On a nominal basis, the United Kingdom is set to see a 19.3% increase in house prices from now until the end of 2019. Different regions will experience massively different increases. Fortunately, every region will remain positive for all five years, with one exception- London, which looks to plateau in 2015 as home-buyers become disenchanted with the extreme property market of the capital.
Over the next five years the report estimates that London will report the lowest growth in total (at only 10.4%) including no growth in 2015. Considering that house prices rocketed by 15% in 2014 alone, this proves how inconsistent and risky the capital’s market can be.
Conversely, the North promises a steady 14.3% growth over the coming years. The three regions that make up the area (North West, North East, and Yorkshire and Humber) may not be predicted the absolute largest increases throughout the country, but they remain crucially stable and free from outside influence.

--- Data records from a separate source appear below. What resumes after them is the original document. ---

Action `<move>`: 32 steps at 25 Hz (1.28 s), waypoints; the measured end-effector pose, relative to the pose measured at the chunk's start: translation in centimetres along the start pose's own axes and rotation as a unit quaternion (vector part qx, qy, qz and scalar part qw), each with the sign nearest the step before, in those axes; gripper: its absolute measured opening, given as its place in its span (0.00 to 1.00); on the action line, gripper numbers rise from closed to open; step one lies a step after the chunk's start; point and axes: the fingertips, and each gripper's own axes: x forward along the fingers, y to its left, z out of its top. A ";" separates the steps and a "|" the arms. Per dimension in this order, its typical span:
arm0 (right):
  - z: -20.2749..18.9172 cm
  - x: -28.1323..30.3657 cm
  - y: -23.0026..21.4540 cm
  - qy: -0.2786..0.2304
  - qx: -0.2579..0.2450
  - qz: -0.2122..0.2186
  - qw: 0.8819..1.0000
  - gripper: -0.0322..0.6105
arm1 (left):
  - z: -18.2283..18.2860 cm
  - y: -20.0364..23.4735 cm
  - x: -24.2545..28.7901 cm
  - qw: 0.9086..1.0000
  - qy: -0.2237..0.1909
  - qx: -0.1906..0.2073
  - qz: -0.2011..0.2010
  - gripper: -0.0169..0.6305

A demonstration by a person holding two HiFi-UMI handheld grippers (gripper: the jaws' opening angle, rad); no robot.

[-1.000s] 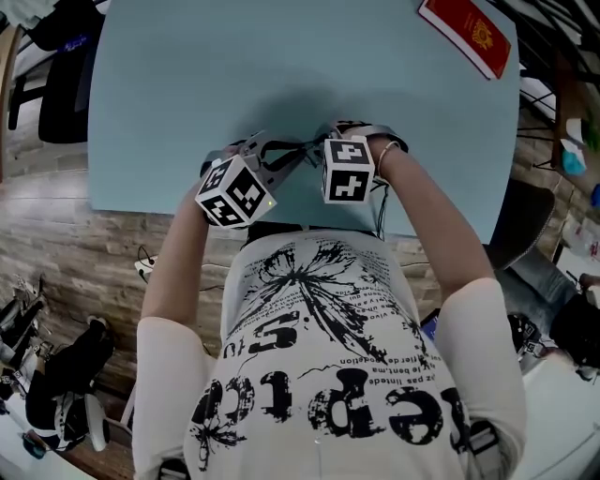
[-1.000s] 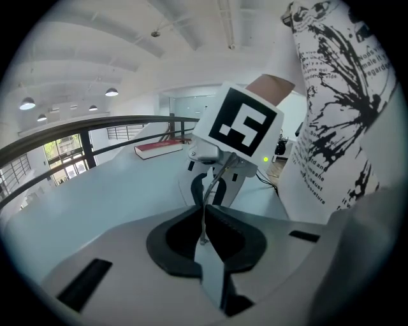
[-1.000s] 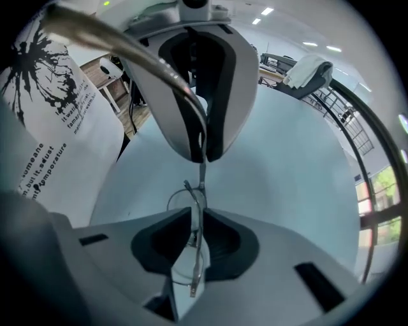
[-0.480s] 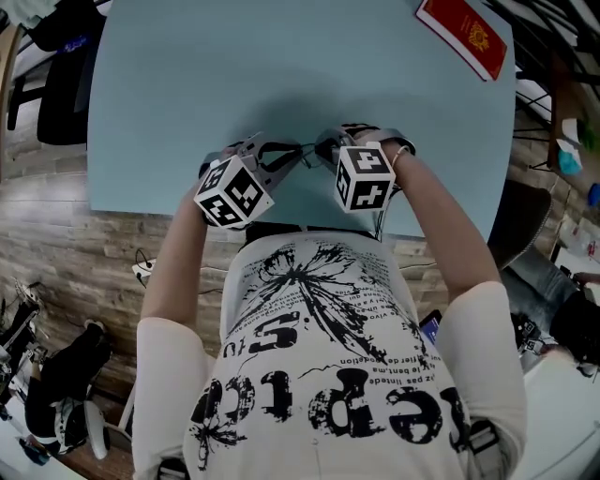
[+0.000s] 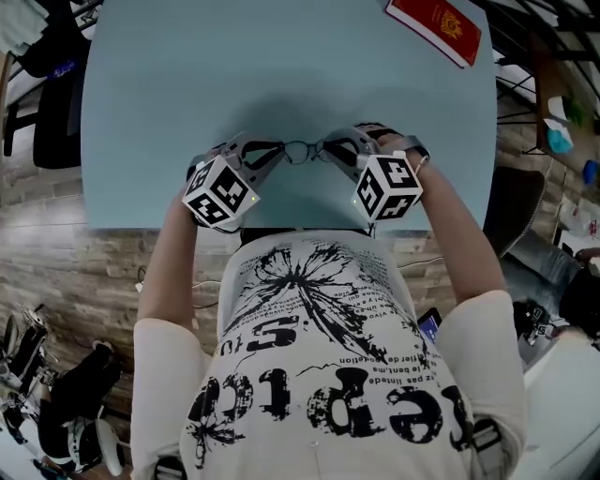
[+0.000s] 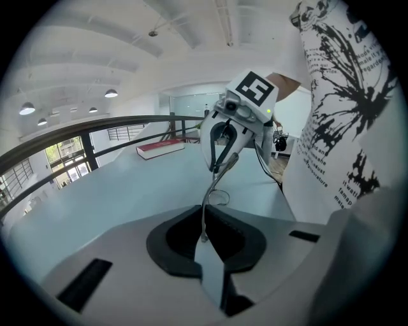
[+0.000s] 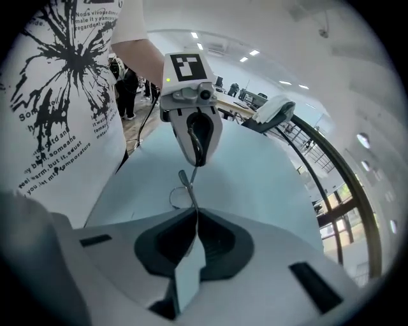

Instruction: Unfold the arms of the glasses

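Pale blue desk, red book at far corner. Glasses over near edge, strung between claws. Left claw clenched on one arm; right claw closing on other arm, wire between pads. Light, thin, probably bendy with fragile hinges; best held at arm ends.

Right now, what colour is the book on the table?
The book is red, clearest in the head view.

Glasses over blue table, red book
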 end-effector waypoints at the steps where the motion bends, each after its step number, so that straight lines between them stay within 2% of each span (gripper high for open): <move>1: -0.4 -0.5 -0.1 -0.002 0.008 -0.008 1.000 0.09 | 0.1 0.2 0.1 1.000 0.002 0.002 0.000 0.07; 6: -2.2 -2.5 -0.5 -0.010 0.036 -0.043 0.998 0.09 | 0.6 1.0 0.7 1.000 0.020 0.023 0.005 0.07; 10: -3.7 -3.3 -0.6 -0.009 0.057 -0.068 0.996 0.09 | 0.6 1.9 0.8 0.999 0.026 0.024 0.016 0.07; 16: -5.4 -3.9 -0.9 -0.011 0.094 -0.077 0.993 0.10 | 1.0 2.7 0.7 0.999 0.023 0.019 0.023 0.07; 28: -4.6 -3.4 -0.5 -0.004 0.085 -0.080 0.993 0.10 | 1.1 2.7 0.5 0.999 0.020 0.017 0.046 0.07; 32: -4.4 -2.9 0.2 0.005 0.082 -0.075 0.994 0.18 | 0.7 2.0 0.3 0.999 0.023 0.016 0.047 0.08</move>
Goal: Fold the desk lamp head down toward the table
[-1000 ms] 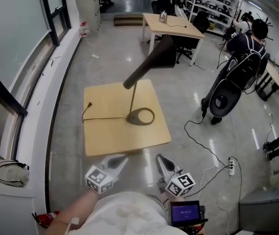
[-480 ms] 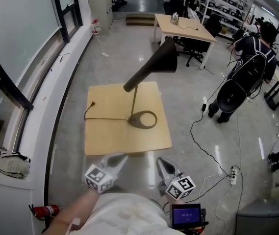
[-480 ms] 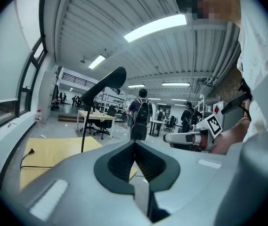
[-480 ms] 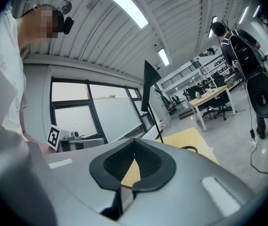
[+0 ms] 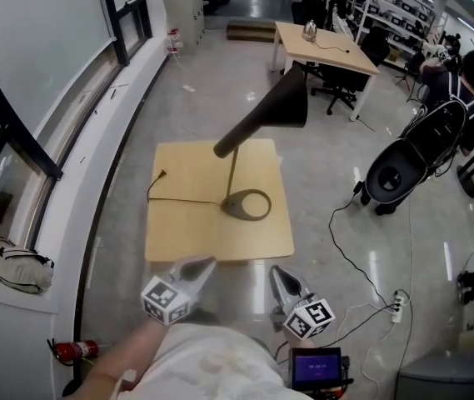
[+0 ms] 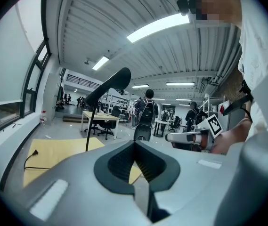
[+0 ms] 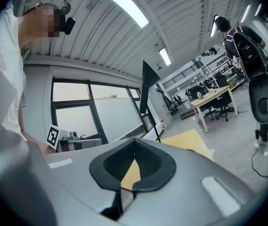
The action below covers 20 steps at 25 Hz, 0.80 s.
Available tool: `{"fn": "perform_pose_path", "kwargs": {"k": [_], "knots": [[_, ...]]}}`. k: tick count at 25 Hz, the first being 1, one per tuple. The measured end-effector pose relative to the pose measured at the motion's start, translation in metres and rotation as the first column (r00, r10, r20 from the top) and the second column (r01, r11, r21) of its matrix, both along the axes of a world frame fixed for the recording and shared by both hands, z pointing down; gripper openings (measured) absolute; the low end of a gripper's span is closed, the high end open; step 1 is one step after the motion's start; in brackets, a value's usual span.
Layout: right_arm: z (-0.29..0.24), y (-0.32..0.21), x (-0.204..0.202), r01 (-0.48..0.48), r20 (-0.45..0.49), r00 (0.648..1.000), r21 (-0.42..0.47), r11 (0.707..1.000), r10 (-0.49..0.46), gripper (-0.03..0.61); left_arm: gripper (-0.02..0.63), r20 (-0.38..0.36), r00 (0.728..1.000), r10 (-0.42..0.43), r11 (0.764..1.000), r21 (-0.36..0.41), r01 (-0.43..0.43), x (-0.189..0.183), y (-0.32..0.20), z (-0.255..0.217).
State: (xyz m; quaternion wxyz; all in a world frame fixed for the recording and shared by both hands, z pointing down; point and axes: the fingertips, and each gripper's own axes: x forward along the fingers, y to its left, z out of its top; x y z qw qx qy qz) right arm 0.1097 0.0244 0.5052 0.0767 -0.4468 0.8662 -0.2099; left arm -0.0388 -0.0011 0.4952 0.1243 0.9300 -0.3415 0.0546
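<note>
Wooden table (image 5: 187, 232) on glossy floor (image 5: 320, 157) bears lamp (image 5: 261, 111); left tool (image 5: 202, 264), right tool (image 5: 278, 273) closed, empty.

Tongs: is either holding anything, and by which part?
Nothing held: left tongs and right tongs are shut, empty, short of the black cone-shaded desk lamp.

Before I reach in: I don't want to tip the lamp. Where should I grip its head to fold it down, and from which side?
Probably the head, at its slim middle just past the stem: it is narrow there, while its raised mouth looks too wide. Come from the near right with the right gripper, now shut, jaws across the head.
</note>
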Motion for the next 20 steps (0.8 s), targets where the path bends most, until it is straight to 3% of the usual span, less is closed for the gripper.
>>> {"fn": "perform_pose_path", "kwargs": {"k": [20], "knots": [[-0.007,-0.06,0.021,-0.042,-0.094,0.995,0.015,0.999,0.043,0.014,0.002,-0.036,0.999,0.04,0.999,-0.001,-0.04,0.017,-0.066,0.008]]}}
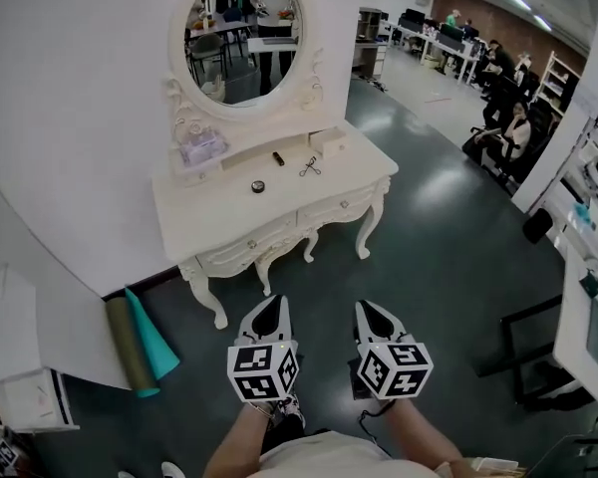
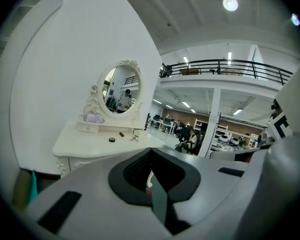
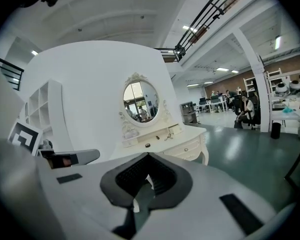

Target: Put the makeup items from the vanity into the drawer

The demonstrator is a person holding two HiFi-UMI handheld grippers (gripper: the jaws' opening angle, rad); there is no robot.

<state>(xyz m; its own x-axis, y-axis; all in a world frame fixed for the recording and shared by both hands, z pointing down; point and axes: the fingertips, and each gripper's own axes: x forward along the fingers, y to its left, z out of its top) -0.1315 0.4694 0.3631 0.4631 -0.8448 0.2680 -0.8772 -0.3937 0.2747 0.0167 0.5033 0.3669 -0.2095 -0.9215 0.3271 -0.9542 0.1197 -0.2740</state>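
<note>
The left gripper [image 1: 269, 305] and right gripper [image 1: 372, 309] are held clenched and empty at lower centre, well short of the vanity [image 1: 204, 222]. The compact [image 1: 258, 186], lipstick [image 1: 278, 158] and eyelash curler [image 1: 310, 167] are left on its top, above centre.

On the vanity [image 1: 219, 207], a round item [image 1: 258, 186], a short item [image 1: 278, 158] and a scissor-like item [image 1: 310, 167] are shown too small to be identified. The inside of the drawer [image 1: 249, 244] is hidden behind its shut front. The person's forearms [image 1: 241, 444] are cut off by the head view's lower edge.
</note>
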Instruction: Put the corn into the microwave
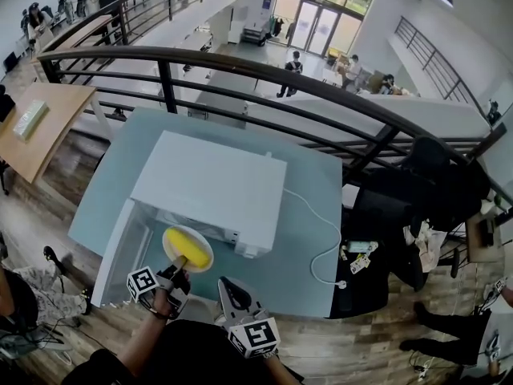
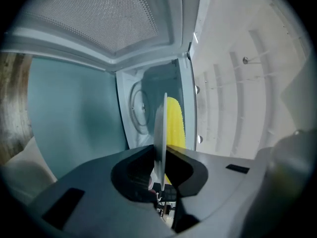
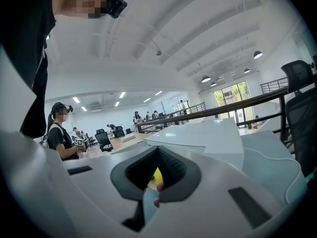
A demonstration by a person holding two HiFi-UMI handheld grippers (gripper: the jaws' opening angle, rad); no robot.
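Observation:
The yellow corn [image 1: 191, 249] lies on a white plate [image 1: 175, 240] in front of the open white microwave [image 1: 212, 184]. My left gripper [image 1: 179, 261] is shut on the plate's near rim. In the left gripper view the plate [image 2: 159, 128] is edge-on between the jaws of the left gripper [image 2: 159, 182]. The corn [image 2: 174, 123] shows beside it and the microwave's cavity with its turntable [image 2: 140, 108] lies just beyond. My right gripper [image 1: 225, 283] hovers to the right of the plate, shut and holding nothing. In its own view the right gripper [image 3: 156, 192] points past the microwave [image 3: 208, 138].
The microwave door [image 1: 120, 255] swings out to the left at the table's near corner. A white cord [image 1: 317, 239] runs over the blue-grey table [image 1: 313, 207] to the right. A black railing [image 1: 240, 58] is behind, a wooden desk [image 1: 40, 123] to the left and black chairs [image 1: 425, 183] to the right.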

Whereas the regions which Savills predict to do best- East of England and South East, are largely benefitting from the ripple effect. London’s house prices have risen so dramatically, that people have had to move further afield and commute, but in another five years when the London market begins to gain momentum again, those masses will probably chose to move back to the city, leaving the East and South East.
The biggest reason behind such a large increase in this house prices forecast is the lack of stock. The report by Savills is far from the only one to note the lack of construction in the property sector. They explain how, “The real challenge in housing is still to find genuinely new, imaginative and additional ways of delivering good homes in great neighbourhoods, for prices most people can afford”.
Unfortunately, this is a challenge which is not being fully embraced. The report claims that the ideal number of new homes England needs is 240,000-245,000 per year. However, looking at the twelve months preceding March 2014, only 112,000 were built, under half the recommended amount. Worryingly this 112,000 is actually a positive increase of 4.5% on the previous year.
The lack of available housing to buy means more and more people are choosing to rent properties. Savills predict that in England and Wales alone, the number of private rented households will rise by a massive 1.2million, meaning 24% of households in the UK will be in this sector. On the other hand, the number of people owning their own households will see a decrease of 202,000.
The generation most affected by this shift to renting is the under 35. Savills predicts that, even in such a short period of five years’ time, two out of three under thirty-five year olds will be renting. This 66% is in direct contrast to the 16% who own their own homes. Overall, the new generation represents a change in perspective. The hassle and cost of mortgages associated with traditional houses are no longer seen as worth it. The renting sector, on the other hand, offers attractive flexibility and no extreme payments which can often seem intimidating in such a fluctuating market.